**PROBLEM STATEMENT**
Below are several records. Retype exactly those lines running from the one with "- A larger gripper" through the one with "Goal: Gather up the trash", end lines included, and no others.

**INPUT MATERIAL**
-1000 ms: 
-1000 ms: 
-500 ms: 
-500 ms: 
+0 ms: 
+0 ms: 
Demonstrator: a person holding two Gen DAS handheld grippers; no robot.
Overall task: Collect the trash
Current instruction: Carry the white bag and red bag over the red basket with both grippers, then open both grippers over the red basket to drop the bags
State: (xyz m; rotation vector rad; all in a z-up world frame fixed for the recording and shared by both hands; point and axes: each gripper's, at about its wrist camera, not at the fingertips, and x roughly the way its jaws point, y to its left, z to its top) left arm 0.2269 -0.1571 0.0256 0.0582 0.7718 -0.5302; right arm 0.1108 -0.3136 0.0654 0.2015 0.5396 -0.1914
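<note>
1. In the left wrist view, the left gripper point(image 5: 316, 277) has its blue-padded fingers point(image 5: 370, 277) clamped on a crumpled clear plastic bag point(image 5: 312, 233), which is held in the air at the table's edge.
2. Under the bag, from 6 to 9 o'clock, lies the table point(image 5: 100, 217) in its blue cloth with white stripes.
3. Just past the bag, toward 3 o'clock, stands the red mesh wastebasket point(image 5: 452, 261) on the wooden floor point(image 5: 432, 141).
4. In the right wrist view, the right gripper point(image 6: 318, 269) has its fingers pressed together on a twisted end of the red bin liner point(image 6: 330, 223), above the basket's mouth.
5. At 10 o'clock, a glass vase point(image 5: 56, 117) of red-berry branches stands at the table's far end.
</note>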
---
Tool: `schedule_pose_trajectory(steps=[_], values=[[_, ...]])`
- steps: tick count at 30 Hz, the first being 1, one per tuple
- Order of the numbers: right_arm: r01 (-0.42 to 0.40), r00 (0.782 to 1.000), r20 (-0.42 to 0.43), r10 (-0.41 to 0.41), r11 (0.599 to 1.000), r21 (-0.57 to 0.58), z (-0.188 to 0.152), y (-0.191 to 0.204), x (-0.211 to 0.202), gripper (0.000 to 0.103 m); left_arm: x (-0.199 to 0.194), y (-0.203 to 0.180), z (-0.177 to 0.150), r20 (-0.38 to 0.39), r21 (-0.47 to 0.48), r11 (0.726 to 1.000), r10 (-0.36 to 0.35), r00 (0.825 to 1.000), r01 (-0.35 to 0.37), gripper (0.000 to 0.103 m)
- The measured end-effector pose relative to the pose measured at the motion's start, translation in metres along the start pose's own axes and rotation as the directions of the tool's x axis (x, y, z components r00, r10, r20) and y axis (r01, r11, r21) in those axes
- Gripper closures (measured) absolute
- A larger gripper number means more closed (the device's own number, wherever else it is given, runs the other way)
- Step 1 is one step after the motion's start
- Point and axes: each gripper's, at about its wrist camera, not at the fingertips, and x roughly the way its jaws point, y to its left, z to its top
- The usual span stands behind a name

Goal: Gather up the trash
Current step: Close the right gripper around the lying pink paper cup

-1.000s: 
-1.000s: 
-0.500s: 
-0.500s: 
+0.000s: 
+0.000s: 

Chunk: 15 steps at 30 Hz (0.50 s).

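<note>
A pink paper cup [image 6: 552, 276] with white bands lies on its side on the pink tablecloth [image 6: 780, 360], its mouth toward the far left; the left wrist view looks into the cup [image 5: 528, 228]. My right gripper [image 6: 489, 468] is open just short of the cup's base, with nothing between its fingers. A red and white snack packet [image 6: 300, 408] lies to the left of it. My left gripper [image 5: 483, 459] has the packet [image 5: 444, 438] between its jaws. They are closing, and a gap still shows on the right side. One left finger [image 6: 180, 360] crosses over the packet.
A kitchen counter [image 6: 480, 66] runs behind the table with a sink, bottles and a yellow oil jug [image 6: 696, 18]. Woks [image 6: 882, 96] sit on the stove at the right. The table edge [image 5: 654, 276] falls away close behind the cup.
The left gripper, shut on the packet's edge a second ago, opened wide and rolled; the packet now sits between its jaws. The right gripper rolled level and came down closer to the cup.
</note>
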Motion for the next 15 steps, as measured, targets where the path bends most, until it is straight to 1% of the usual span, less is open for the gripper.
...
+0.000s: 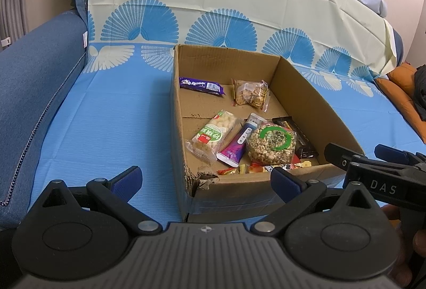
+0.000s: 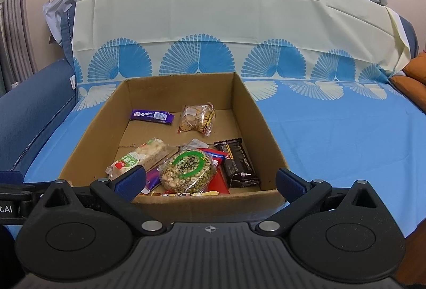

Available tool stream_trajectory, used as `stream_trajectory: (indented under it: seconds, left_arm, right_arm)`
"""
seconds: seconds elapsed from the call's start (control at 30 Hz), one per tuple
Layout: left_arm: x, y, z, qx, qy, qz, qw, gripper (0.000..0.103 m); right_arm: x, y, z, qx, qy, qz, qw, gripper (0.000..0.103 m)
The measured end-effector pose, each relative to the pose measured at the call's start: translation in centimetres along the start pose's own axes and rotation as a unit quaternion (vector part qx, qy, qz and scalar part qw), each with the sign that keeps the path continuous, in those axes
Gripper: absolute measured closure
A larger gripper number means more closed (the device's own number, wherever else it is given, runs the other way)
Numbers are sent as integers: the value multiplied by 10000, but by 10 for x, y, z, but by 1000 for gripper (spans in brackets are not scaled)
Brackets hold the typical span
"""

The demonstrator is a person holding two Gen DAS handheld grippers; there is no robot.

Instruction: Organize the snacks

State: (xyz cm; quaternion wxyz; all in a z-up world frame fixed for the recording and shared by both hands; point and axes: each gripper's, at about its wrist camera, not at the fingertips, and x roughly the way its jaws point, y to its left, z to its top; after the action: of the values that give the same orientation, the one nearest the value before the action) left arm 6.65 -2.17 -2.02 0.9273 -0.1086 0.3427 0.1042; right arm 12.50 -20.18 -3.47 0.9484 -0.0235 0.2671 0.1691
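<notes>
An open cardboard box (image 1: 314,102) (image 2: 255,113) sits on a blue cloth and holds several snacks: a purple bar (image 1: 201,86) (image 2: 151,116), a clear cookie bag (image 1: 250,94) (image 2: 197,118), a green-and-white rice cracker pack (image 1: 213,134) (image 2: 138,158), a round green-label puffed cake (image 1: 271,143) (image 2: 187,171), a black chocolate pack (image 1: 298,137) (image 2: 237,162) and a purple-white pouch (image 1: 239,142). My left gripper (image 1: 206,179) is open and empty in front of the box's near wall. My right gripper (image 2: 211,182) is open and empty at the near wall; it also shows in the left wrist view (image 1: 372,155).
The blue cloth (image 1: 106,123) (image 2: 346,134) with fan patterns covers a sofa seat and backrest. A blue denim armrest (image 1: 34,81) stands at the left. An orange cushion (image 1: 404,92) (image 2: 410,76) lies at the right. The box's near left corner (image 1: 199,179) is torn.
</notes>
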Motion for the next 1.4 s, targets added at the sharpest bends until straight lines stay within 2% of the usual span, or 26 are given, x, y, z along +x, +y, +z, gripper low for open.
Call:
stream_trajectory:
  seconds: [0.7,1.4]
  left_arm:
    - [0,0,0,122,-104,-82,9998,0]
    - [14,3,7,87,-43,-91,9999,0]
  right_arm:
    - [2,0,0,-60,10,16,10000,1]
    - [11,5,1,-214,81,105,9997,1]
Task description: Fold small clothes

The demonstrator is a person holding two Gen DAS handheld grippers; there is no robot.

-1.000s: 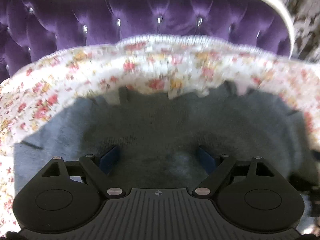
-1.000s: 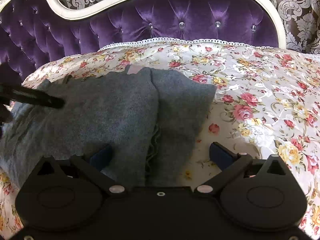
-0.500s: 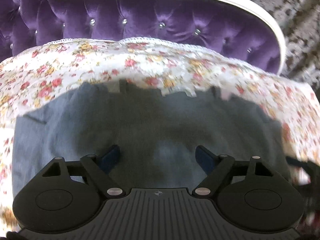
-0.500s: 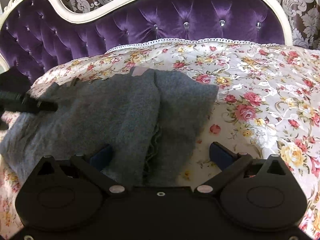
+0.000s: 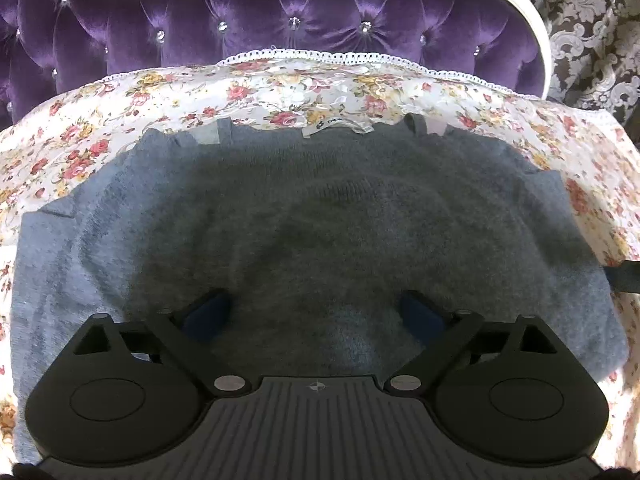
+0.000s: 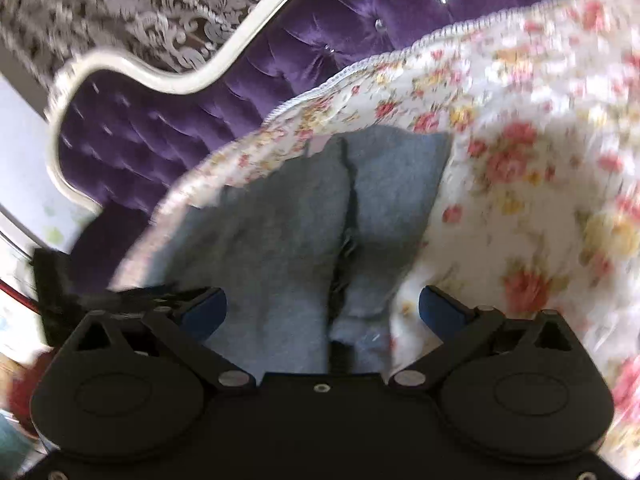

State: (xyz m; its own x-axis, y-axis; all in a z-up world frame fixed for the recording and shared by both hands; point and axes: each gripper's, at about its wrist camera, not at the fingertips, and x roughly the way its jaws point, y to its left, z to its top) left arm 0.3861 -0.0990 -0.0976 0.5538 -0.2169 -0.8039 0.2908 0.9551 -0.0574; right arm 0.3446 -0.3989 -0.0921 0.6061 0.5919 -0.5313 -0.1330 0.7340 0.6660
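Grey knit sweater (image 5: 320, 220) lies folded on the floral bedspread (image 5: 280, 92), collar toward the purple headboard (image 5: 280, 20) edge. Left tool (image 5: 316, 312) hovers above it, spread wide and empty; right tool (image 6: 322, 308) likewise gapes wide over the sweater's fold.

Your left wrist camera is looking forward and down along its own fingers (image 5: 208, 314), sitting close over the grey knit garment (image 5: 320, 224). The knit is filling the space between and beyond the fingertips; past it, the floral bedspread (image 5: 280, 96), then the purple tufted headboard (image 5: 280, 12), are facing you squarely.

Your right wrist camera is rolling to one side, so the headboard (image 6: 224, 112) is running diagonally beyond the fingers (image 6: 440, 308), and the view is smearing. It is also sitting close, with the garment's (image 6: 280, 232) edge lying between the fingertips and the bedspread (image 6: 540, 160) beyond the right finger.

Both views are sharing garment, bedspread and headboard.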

**FINAL ANSWER**
- A larger gripper number means more closed (the device's own number, wherever else it is given, runs the other way)
- Step 1 is one step after the motion's start
- Point and axes: each gripper's, at about its wrist camera, not at the fingertips, and x roughly the way its jaws point, y to its left, z to its top
- The usual span stands behind a name

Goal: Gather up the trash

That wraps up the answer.